Supporting Early and Scalable Discovery of Disinformation Websites

Hounsel, Austin; Holland, Jordan; Kaiser, Ben; Borgolte, Kevin; Feamster, Nick; Mayer, Jonathan
Computer Science

Online disinformation is a serious and growing sociotechnical problem that threatens the integrity of public discourse, democratic governance, and commerce. The internet has made it easier than ever to spread false information, and academic research is just beginning to comprehend the consequences. In response to this growing problem, online services have established processes to counter disinformation. These processes predominantly rely on costly and painstaking manual analysis, however, often responding to disinformation long after it has spread. We design, develop, and evaluate a new approach for proactively discovering disinformation websites.

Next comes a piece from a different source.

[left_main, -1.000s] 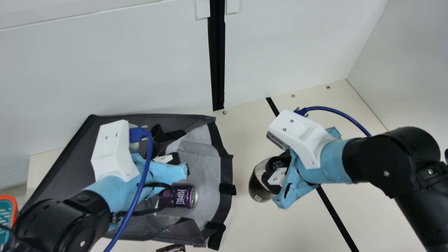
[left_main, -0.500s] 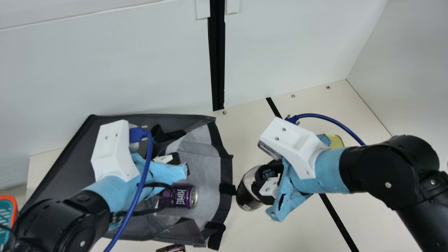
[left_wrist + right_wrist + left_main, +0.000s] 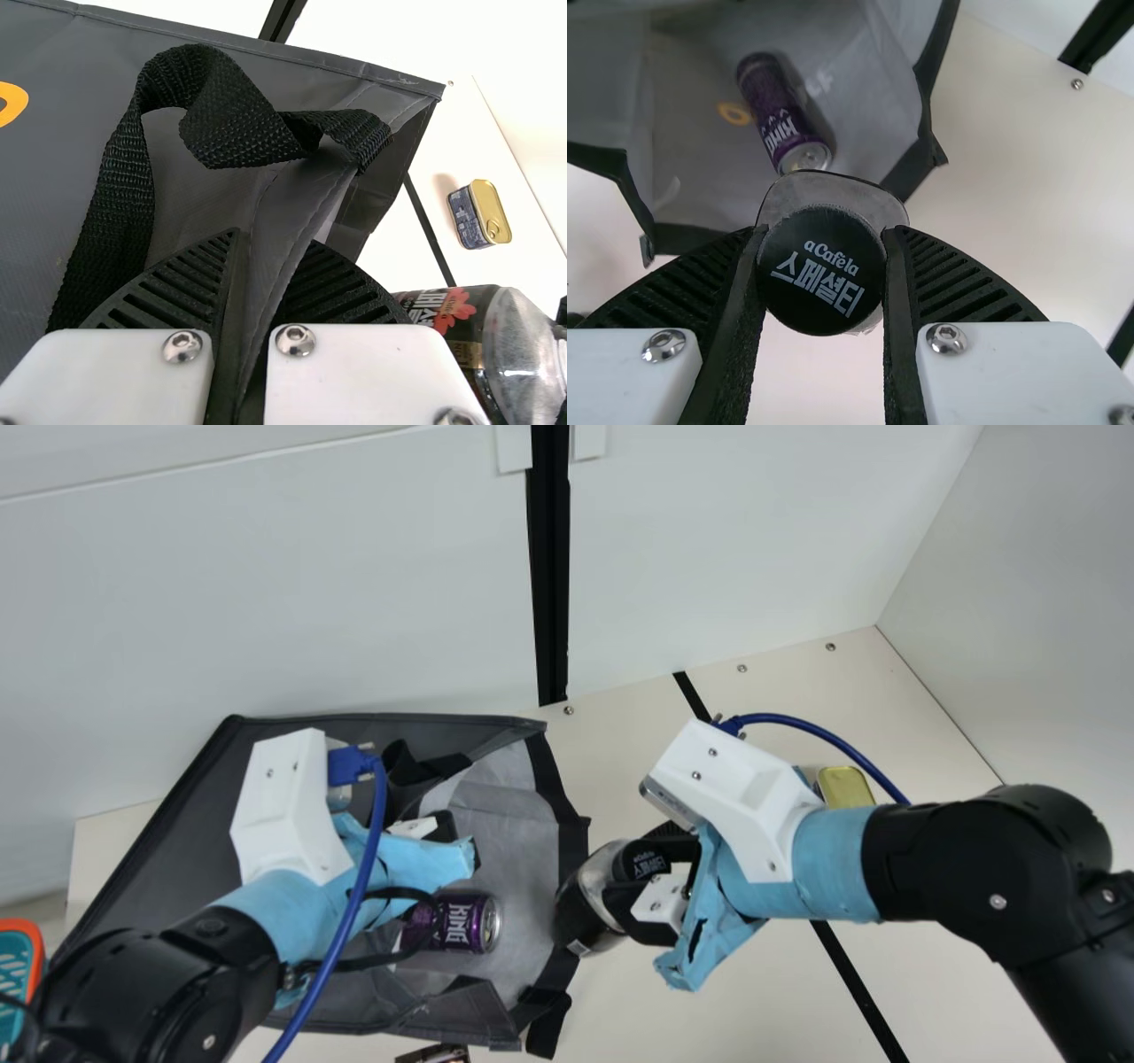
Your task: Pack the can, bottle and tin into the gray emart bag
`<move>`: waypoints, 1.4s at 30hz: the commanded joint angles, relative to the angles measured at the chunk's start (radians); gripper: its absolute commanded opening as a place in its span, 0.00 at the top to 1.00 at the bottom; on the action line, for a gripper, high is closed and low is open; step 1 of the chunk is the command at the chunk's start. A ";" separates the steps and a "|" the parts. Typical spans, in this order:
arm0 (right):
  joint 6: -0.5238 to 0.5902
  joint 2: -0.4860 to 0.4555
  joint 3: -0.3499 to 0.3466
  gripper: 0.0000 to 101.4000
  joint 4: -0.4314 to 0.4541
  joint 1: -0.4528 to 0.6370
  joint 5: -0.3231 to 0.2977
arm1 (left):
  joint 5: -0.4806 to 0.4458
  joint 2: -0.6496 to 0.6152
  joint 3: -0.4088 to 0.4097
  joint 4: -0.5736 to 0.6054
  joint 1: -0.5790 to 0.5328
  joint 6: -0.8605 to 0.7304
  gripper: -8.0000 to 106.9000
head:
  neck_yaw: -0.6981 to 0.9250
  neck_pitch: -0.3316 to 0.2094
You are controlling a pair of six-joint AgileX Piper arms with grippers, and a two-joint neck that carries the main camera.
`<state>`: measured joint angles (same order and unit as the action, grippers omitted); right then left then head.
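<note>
White walls (image 3: pixel 266 602) rise behind a cream table (image 3: pixel 753 1019), where the gray emart bag (image 3: pixel 177 859) lies with its mouth turned toward the right arm. The bottle (image 3: pixel 580 903) hangs right at that mouth, its body overlapping the rim in the main view. Its long axis runs from the cap (image 3: pixel 822 270), between the fingers of the right gripper (image 3: pixel 824 232), out to the base, so it appears set to enter base first. The right gripper is closed firmly around the cap end; the left gripper (image 3: pixel 271 239) pinches a fold of the bag's wall, probably to keep the opening wide. The next move likely calls for the right arm to carry the bottle farther toward the left arm, past the rim, without the base snagging there

The can (image 3: pixel 461 923) lies on its side inside the bag, near the mouth. From the right wrist, the cap is seen end-on with the can beyond it; from the left wrist come the pinched fabric, the black strap handle (image 3: pixel 230 133) and the ring pull on the tin (image 3: pixel 846 786). That tin sits on the table beyond the right wrist, nearer the right arm, and remains to be packed
</note>
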<state>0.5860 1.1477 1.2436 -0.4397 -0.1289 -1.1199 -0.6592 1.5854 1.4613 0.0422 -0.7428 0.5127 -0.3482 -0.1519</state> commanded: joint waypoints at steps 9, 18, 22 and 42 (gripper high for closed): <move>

Our approach is inspired by the information security literature on identifying malware distribution, phishing, and scam websites using distinctive non-perceptual infrastructure characteristics. We show that automated identification with similar features can effectively support human judgments for early and scalable discovery of disinformation websites. Our system significantly exceeds the state of the art in detecting disinformation websites, and we present the first reported real-time evaluation of automation-supported disinformation discovery. We also demonstrate, as a proof of concept, how our approach could be easily operationalized in ordinary consumer web browsers.